[What to do]:
Make an exact copy of the whole listing, but leave its pictures out.

::: Dataset extract

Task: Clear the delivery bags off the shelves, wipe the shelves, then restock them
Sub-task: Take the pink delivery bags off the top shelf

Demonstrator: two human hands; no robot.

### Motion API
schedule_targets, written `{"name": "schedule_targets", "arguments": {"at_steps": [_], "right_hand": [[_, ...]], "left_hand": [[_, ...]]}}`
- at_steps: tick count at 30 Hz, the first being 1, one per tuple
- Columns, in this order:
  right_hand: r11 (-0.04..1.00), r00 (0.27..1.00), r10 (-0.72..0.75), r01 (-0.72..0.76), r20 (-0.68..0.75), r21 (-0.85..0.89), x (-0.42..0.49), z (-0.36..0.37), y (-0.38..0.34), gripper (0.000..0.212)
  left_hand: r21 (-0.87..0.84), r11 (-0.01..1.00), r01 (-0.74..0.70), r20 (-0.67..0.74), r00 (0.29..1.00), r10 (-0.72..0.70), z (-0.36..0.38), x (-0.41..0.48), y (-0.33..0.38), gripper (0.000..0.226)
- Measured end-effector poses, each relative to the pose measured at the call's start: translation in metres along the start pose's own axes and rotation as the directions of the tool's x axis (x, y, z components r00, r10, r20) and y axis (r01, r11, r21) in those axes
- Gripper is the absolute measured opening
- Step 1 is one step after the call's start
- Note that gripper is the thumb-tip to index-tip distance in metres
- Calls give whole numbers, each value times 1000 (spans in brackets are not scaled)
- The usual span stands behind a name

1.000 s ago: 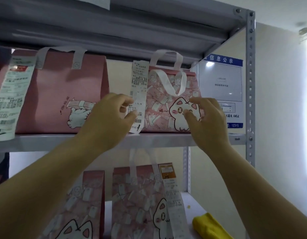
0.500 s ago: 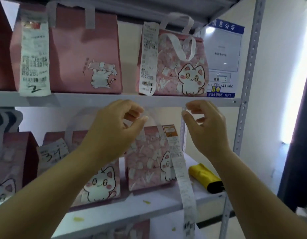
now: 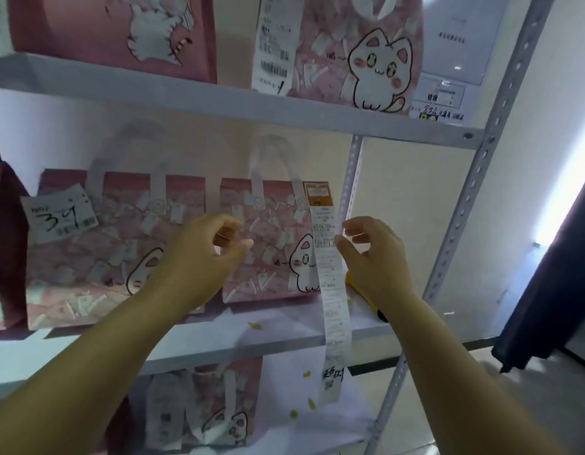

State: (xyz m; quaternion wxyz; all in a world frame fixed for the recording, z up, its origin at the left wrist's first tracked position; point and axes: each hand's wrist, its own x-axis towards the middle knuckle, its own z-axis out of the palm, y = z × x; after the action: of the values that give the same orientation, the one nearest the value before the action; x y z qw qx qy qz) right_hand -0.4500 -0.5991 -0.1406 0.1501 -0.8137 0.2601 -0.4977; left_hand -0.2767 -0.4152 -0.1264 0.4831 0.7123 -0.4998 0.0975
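Two hands are hovering in front of the right-hand delivery bag (image 3: 271, 244), which is standing upright on the middle shelf (image 3: 218, 344). The left hand (image 3: 202, 257) and the right hand (image 3: 374, 257) are flanking it with fingers loosely curved, gripping nothing. The right thumb is lying just beside the long receipt (image 3: 332, 290) that is hanging from the bag's top edge past the shelf front; contact cannot be confirmed. A second bag (image 3: 113, 254) carrying a numbered label (image 3: 59, 218) is standing just beside the first. More bags are occupying the upper shelf (image 3: 186, 100) and the level below. Yellow crumbs (image 3: 255, 325) are lying on the middle shelf, so the wiping is judged not yet done here and the clearing step is judged to be in hand. The next move is calling for both hands to close on the bag's sides or on its handles (image 3: 274, 159), then to draw it forward without snagging the receipt. A yellow item (image 3: 351, 280) is showing partly behind the right hand.
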Motion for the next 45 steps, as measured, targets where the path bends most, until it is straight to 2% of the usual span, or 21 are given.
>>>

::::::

[Answer to the exercise]:
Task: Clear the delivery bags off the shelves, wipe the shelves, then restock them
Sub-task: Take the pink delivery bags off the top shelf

Demonstrator: two human hands; no robot.

### Motion API
schedule_targets, written `{"name": "schedule_targets", "arguments": {"at_steps": [_], "right_hand": [[_, ...]], "left_hand": [[_, ...]]}}`
- at_steps: tick count at 30 Hz, the first being 1, one per tuple
- Columns, in this order:
  right_hand: r11 (-0.04..1.00), r00 (0.27..1.00), r10 (-0.72..0.75), r01 (-0.72..0.76), r20 (-0.68..0.75), r21 (-0.85..0.89), x (-0.42..0.49), z (-0.36..0.37), y (-0.38..0.34), gripper (0.000..0.212)
  left_hand: r21 (-0.87..0.84), r11 (-0.01..1.00), r01 (-0.74..0.70), r20 (-0.67..0.74), r00 (0.29..1.00), r10 (-0.72..0.70), z (-0.36..0.38), x (-0.41..0.48), y (-0.33..0.38), gripper (0.000..0.226)
- Measured end-effector poses, each relative to the pose measured at the call's start: translation in metres along the start pose's own axes and rotation as the directions of the tool's x axis (x, y, z components r00, r10, r20) and y axis (r01, r11, r21) in those axes
- Gripper is the absolute measured opening
- Step 1 is one step after the call's start
- Note that gripper is the thumb-tip to index-tip distance in metres
- Calls give whole numbers, each value times 1000 (spans in brackets are not scaled)
- The usual span stands behind a name

1.000 s ago: 
0.500 s ago: 
now: 

State: (xyz m; quaternion wxyz; all in a world frame fixed for the recording, z up, its origin at the left wrist's first tracked position; point and axes: each hand's wrist, its own x-axis towards the middle knuckle, its own z-axis out of the palm, y = z × x; after the action: of the values that give the same orientation, the one nearest the value before the action; x y z qw qx qy qz) right_hand -0.4500 -0.5991 -0.1406 0.1501 -0.8137 0.2601 -0.4977; left_hand -0.2767 -0.4152 -0.1264 0.4831 0.7123 -0.4998 0.0975
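Two hands are hovering in front of the right-hand delivery bag (image 3: 271, 244), which is standing upright on the middle shelf (image 3: 218, 344). The left hand (image 3: 202, 257) and the right hand (image 3: 374, 257) are flanking it with fingers loosely curved, gripping nothing. The right thumb is lying just beside the long receipt (image 3: 332, 290) that is hanging from the bag's top edge past the shelf front; contact cannot be confirmed. A second bag (image 3: 113, 254) carrying a numbered label (image 3: 59, 218) is standing just beside the first. More bags are occupying the upper shelf (image 3: 186, 100) and the level below. Yellow crumbs (image 3: 255, 325) are lying on the middle shelf, so the wiping is judged not yet done here and the clearing step is judged to be in hand. The next move is calling for both hands to close on the bag's sides or on its handles (image 3: 274, 159), then to draw it forward without snagging the receipt. A yellow item (image 3: 351, 280) is showing partly behind the right hand.
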Motion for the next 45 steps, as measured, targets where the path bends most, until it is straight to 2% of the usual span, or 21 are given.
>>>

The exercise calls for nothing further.